As a teacher, I have the authority to convey this message, which many
have never heard. One student, who was argumentative and repeatedly
interrupted me, admitted that he had never been able to differentiate between
talking WITH versus talking AT each other. Because I affirmed that I was talking AT him and because I agreed with him that I was talking AT him, he
was able to grasp the difference between talking AT and talking WITH me and
then he felt that I was talking WITH him.
This confrontational process of teaching is important because without this intense interaction he and the rest of
the class wouldn’t have been able to make this distinction and their verbal behavior would not have been shaped into understanding the distinction between SVB and Noxious Verbal Behavior (NVB).

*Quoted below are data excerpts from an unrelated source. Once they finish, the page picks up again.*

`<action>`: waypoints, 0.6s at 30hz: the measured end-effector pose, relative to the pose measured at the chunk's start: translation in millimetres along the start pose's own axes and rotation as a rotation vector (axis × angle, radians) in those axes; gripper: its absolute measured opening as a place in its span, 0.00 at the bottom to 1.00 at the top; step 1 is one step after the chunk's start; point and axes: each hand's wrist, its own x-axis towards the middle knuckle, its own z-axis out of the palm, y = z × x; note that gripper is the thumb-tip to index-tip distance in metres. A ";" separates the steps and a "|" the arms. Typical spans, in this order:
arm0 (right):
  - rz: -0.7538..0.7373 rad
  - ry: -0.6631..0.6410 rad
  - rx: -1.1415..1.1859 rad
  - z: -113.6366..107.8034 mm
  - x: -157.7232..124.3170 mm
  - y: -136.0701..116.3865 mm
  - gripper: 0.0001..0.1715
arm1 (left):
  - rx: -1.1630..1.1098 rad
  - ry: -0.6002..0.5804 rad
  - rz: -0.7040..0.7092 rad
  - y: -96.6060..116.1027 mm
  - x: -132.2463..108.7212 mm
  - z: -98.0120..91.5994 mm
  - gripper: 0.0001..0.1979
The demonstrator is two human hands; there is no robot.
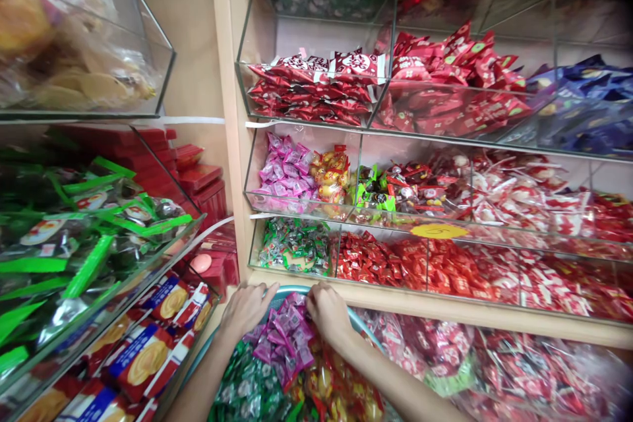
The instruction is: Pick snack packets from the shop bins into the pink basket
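Note:
A round teal basin (287, 289) stands below the shelves, filled with wrapped sweets. Purple-wrapped sweets (284, 343) are heaped at its far side, green-wrapped sweets (250, 376) lie at the left, and gold-and-red wrapped sweets (336, 382) at the right. My left hand (250, 308) is over the far left part of the basin's rim, thumb side toward the middle and fingers bent down around it. Curled at the far right part of the rim is my right hand (329, 313), right beside the purple sweets. Its fingertips are hidden.
Clear-fronted shelf bins rise ahead, holding purple sweets (287, 175), green sweets (294, 244), red sweets (368, 260) and red packets (316, 82). A wooden ledge (445, 308) runs beneath them. Green-edged packets (89, 231) and biscuit packs (143, 356) fill the left-hand bins. Bagged sweets (519, 369) lie lower right.

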 end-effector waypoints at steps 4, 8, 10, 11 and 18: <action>-0.011 0.000 -0.028 -0.5 -1.2 -0.4 0.10 | 0.013 0.000 0.012 -0.3 -0.6 -0.6 0.35; -0.024 0.016 -0.027 -8.4 -9.3 -3.5 0.10 | 0.035 0.026 0.019 -1.2 -0.7 0.4 0.36; -0.031 0.039 0.008 -17.2 -17.1 -3.1 0.10 | 0.037 0.027 0.022 -1.3 -0.6 0.5 0.36; -0.032 0.057 0.040 -22.6 -21.8 -1.9 0.10 | 0.037 0.027 0.023 -1.3 -0.6 0.3 0.36; 0.007 0.307 0.435 -50.5 -66.4 22.2 0.15 | 0.032 0.012 0.013 1.2 -1.0 -3.6 0.34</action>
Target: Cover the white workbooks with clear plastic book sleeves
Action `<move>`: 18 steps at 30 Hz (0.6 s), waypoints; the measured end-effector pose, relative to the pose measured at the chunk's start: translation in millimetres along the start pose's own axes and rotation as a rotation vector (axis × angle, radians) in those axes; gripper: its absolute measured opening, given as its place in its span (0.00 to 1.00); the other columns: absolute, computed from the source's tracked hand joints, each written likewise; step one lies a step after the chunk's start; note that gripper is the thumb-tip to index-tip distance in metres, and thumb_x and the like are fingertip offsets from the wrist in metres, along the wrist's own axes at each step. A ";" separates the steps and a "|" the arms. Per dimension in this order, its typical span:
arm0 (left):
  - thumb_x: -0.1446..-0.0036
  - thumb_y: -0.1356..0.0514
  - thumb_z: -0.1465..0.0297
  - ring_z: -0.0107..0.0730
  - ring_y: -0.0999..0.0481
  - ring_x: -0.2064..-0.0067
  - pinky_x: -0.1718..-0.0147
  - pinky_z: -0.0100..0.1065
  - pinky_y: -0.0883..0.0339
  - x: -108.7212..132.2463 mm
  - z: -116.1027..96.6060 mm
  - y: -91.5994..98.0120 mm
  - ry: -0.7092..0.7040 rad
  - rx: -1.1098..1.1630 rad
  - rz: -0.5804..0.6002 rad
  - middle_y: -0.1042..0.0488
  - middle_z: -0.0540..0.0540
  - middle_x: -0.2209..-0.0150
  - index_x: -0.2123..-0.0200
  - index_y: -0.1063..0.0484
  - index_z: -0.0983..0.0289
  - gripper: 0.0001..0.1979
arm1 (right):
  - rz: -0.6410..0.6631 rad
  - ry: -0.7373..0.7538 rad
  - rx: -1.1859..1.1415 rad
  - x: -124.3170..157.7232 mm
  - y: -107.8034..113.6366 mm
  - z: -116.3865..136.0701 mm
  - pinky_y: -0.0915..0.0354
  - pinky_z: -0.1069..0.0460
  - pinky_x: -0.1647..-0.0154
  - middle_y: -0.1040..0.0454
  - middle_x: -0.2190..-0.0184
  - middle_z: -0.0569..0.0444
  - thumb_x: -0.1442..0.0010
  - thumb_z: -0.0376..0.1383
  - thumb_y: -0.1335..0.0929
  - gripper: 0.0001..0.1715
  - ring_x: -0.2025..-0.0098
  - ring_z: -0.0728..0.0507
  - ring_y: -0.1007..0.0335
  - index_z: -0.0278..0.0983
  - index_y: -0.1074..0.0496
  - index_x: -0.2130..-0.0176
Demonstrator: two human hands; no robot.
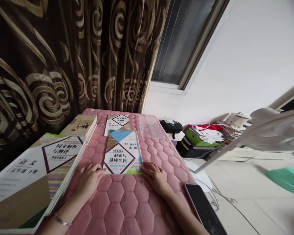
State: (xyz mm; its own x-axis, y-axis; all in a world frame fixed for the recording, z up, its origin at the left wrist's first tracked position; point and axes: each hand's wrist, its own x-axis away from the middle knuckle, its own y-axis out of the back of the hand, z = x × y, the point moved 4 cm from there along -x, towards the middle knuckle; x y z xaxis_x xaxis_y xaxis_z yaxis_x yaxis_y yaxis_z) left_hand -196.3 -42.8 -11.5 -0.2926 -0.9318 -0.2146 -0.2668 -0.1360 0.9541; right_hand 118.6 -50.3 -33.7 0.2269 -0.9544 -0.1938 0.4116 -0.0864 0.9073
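A workbook [123,152] with a blue, white and striped cover lies flat in the middle of a pink quilted table cover [127,202]. My left hand [89,178] rests flat on the quilt, fingers spread, its fingertips touching the book's near left corner. My right hand [155,176] lies flat too, fingers stretched, touching the book's near right corner. Neither hand holds anything. A thin bracelet [62,221] circles my left wrist.
A stack of workbooks [31,176] fills the left side, a tan book [80,125] behind it. Another workbook [119,121] and a clear plastic sleeve [150,128] lie at the far end. A dark phone [203,207] lies at the right edge. A white fan [271,132], floor clutter [205,135] and a curtain [63,55] surround the table.
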 end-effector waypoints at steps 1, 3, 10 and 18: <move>0.37 0.45 0.71 0.36 0.27 0.54 0.56 0.41 0.43 -0.7 -2.0 1.7 0.000 0.002 0.013 0.22 0.51 0.58 0.59 0.20 0.53 0.13 | 0.003 -0.008 -0.002 -0.2 1.0 0.5 0.44 0.39 0.41 0.32 0.40 0.52 0.35 0.37 0.35 0.19 0.38 0.39 0.40 0.50 0.25 0.47; 0.38 0.45 0.72 0.37 0.27 0.53 0.55 0.43 0.43 -1.7 -7.8 6.2 -0.008 -0.008 0.028 0.22 0.51 0.58 0.59 0.21 0.53 0.13 | 0.006 -0.029 -0.013 -3.7 4.8 1.7 0.42 0.39 0.42 0.32 0.39 0.52 0.37 0.38 0.33 0.17 0.38 0.37 0.39 0.51 0.24 0.49; 0.43 0.40 0.75 0.46 0.30 0.46 0.46 0.51 0.45 -9.5 -38.6 6.9 -0.068 -0.107 -0.044 0.25 0.57 0.49 0.61 0.22 0.59 0.09 | -0.007 -0.208 -0.142 -78.0 9.4 2.0 0.34 0.53 0.57 0.21 0.60 0.49 0.34 0.35 0.37 0.15 0.58 0.44 0.25 0.38 0.21 0.64; 0.40 0.46 0.80 0.41 0.28 0.51 0.48 0.48 0.45 -12.9 -41.7 -4.6 -0.104 -0.093 -0.011 0.23 0.55 0.56 0.57 0.23 0.57 0.16 | -0.014 -0.379 -0.130 -143.8 2.8 -3.8 0.34 0.53 0.63 0.19 0.62 0.48 0.41 0.29 0.35 0.23 0.61 0.43 0.23 0.35 0.27 0.46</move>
State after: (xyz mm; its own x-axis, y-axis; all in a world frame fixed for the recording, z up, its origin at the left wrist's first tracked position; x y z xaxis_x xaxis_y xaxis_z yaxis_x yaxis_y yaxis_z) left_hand -153.1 -44.2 -4.4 -0.3850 -0.8909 -0.2411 -0.1857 -0.1811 0.9658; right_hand 90.4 87.8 -4.7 -0.1108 -0.9933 -0.0322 0.5263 -0.0862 0.8459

The aforementioned student also stated that people often pretend to be
talking WITH each other, while in reality they are talking AT each other. This
pretension is a form of bullying. As we feel intimidated and are often socially
not in the position to address this matter, we are never capable of putting our
finger on it. It took a person like this writer, who would risk being rejected,
to discover that such a difference exists and is tangible.

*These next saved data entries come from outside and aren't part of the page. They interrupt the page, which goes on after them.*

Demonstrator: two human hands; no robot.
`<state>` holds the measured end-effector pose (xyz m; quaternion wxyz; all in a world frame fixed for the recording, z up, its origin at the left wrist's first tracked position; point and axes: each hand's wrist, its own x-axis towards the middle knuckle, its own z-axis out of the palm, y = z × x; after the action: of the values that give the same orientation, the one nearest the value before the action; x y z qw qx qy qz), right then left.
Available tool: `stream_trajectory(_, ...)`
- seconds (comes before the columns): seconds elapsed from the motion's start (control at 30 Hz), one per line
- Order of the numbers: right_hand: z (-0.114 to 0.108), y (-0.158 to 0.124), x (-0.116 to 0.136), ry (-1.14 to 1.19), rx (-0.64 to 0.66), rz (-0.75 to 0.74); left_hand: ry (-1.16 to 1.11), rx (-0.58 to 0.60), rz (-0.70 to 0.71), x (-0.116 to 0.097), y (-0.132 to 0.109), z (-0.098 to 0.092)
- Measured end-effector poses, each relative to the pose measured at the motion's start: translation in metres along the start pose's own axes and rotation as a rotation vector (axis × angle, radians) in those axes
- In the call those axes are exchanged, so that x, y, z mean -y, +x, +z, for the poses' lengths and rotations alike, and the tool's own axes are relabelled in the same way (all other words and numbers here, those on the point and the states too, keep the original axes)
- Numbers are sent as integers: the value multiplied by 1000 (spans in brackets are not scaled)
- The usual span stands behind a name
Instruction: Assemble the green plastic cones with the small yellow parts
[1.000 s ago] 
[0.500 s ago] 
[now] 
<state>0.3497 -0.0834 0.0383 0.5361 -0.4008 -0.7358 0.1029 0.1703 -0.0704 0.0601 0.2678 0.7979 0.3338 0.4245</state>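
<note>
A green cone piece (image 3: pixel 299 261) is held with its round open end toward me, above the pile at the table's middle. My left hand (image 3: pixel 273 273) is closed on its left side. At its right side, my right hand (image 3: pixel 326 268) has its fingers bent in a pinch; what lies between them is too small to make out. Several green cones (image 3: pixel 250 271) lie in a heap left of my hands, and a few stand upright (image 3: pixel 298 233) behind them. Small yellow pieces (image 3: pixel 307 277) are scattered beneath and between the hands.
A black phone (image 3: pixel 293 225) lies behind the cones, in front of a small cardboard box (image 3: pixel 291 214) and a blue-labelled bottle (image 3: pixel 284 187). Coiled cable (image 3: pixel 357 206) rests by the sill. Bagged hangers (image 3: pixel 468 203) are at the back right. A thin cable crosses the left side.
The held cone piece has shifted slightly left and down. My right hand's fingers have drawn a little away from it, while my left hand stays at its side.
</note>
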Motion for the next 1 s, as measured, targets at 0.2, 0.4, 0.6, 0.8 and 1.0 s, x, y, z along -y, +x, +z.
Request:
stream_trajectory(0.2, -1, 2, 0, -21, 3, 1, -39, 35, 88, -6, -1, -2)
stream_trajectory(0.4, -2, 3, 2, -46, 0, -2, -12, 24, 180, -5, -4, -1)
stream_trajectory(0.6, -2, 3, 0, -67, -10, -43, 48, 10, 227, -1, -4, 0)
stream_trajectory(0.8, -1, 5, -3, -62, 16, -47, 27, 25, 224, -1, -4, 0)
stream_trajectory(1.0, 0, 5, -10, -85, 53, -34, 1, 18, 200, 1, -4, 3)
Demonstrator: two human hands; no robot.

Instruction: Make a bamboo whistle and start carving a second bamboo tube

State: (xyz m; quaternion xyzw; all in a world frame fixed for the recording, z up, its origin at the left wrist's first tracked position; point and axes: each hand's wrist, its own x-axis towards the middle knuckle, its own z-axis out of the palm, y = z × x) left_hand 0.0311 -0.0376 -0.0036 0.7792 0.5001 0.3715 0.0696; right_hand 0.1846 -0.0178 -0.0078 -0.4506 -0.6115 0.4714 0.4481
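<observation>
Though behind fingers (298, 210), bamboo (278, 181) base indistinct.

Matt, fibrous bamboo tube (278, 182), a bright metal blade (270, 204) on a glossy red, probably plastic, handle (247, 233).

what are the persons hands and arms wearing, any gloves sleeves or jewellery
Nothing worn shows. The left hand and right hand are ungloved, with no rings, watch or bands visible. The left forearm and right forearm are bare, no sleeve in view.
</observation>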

Those who talk AT others, but who pretend
to be talking WITH them, do not allow those who they talk AT to discover
and pinpoint that they are lying. Whenever a person, the listener, who feels that he or she is being
talked AT, complains about this, by becoming a speaker, the person who talks AT them accuses the
person who refuses to be talked AT, that they are talking AT them. The thing
which goes often goes completely unnoticed in this picture is that the speaker, who initially
talked AT the the listener (the other person or persons), who pretended to be talking WITH that
person, is actually correct!!! When he or she is saying that the
person who complains is talking AT them, he or she is 100% right. In other words, he may have been lying before, but in that moment he is not lying because, unlike his lying behavior, his current behavior is shaped by the listener, who became the complaining speaker. The fact that
the person who initially talked AT the other person (or persons) is able to
turn the table on the person who doesn't want to be talked AT, doesn’t change
the fact that those who complain, also talk AT others, that is, to the person who
was talking AT them. Because the difference between talking AT and talking WITH
each other has not become clear, people often end up talking AT those who are talking
AT them. In their attempts to talk WITH others, listeners who become speakers inadvertently start acting exactly like those who talk AT them.